Problem => Check each line of the entries below for the string "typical" and state how many lines have it, with no other text.

Dataset entries:
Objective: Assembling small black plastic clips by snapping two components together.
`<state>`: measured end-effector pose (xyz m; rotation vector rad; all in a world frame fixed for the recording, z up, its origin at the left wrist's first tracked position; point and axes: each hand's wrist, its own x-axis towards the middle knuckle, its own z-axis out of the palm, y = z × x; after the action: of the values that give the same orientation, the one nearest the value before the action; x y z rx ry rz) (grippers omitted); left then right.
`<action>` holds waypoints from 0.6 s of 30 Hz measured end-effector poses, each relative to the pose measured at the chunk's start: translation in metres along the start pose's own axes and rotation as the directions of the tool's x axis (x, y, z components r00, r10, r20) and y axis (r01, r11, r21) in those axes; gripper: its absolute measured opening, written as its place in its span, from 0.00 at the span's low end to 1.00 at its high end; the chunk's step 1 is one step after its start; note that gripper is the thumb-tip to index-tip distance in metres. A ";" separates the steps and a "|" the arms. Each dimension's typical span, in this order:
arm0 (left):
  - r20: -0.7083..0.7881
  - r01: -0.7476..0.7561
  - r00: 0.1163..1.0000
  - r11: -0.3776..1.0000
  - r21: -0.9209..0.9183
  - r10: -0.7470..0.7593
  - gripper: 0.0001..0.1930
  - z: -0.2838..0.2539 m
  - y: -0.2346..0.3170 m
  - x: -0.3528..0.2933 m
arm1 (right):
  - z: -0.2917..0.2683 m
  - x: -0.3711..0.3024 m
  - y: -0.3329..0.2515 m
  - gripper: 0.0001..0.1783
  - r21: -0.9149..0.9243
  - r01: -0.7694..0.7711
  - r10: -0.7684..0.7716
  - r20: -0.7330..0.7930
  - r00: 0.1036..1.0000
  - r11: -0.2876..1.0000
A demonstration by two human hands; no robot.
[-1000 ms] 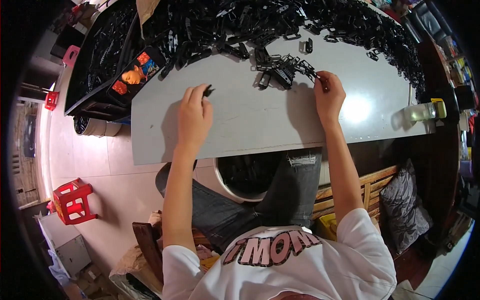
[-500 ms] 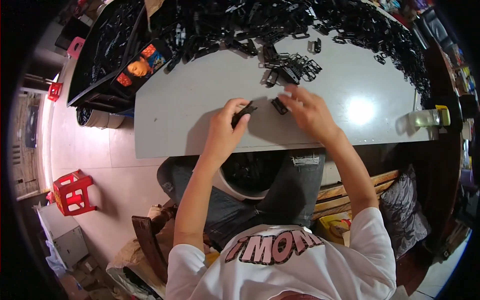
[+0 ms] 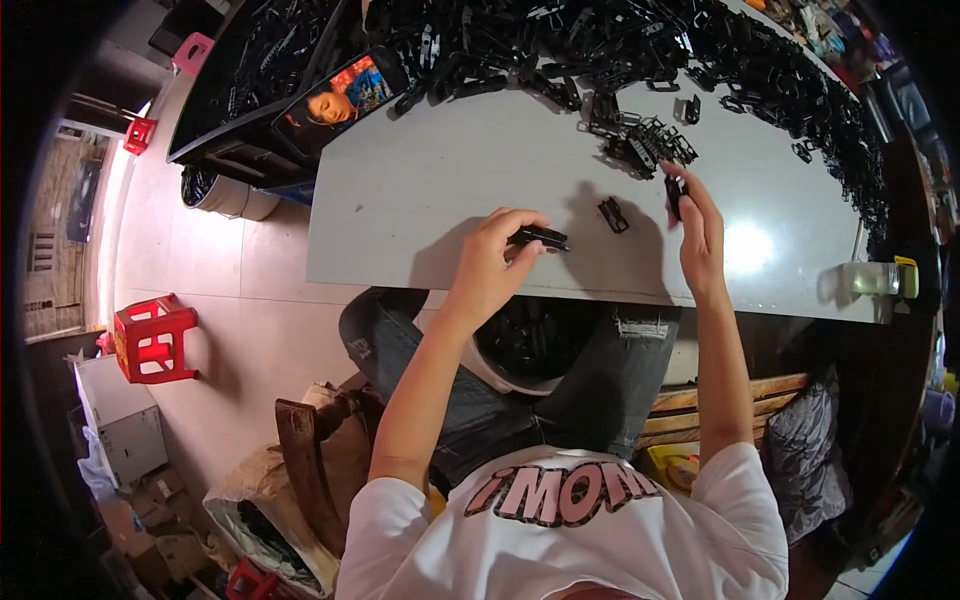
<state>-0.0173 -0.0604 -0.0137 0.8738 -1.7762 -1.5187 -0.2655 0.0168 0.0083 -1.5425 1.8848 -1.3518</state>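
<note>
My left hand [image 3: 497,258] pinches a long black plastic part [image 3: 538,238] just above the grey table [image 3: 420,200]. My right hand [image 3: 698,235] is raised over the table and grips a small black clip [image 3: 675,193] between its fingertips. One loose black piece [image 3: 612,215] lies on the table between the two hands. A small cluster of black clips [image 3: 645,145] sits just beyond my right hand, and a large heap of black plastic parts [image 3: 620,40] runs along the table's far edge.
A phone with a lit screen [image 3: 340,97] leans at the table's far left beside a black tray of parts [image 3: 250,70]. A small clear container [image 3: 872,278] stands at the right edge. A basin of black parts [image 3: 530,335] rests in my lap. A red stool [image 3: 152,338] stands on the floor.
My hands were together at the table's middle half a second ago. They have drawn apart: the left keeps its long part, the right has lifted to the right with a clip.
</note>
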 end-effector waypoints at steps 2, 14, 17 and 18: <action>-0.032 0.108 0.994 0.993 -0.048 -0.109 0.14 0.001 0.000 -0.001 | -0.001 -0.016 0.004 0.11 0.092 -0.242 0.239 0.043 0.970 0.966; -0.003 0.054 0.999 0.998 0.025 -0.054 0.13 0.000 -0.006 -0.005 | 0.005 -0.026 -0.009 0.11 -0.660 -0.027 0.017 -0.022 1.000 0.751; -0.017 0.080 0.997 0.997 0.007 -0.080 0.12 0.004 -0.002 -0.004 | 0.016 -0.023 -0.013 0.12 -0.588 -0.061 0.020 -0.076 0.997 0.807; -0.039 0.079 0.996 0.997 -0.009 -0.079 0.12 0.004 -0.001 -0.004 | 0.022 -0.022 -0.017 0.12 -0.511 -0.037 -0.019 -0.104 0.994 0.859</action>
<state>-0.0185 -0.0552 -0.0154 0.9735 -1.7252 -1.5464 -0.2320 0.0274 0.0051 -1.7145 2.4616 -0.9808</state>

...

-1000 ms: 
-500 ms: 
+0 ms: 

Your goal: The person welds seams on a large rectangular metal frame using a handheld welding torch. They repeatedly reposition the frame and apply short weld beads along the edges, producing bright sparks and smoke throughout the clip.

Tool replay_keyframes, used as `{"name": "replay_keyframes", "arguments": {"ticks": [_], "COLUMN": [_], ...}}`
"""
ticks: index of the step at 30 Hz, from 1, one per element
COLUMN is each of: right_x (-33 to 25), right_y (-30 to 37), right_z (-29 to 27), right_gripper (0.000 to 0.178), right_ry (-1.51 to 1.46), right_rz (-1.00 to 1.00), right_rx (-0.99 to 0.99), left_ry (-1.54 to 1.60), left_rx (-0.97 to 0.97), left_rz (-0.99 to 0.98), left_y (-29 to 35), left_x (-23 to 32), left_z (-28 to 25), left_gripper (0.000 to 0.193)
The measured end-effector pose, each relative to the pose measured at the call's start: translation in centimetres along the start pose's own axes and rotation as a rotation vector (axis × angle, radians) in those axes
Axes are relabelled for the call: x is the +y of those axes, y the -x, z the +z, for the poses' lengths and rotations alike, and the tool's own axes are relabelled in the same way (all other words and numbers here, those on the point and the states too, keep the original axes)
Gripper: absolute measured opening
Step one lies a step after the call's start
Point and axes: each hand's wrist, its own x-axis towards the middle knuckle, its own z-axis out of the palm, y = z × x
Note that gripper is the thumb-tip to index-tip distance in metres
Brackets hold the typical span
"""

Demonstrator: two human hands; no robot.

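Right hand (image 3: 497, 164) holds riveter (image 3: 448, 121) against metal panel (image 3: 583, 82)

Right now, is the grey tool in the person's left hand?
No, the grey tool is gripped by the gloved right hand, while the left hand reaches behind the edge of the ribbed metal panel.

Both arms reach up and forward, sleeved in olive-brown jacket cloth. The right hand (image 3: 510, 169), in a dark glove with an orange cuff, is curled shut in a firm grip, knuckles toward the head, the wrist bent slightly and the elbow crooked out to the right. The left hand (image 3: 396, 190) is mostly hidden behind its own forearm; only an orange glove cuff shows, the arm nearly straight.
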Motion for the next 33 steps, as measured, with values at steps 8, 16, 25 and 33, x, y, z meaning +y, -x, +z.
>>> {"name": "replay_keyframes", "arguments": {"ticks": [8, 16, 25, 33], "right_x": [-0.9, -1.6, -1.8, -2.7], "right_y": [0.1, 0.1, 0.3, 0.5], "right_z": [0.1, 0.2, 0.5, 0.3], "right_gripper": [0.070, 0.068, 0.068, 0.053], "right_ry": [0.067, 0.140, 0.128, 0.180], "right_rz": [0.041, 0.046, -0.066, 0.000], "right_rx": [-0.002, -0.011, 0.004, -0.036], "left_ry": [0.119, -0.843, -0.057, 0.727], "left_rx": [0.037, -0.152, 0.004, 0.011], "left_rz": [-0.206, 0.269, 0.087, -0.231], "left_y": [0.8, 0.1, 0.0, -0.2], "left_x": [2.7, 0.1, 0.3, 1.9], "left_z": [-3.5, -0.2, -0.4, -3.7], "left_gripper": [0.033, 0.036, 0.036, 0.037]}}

Response area => 2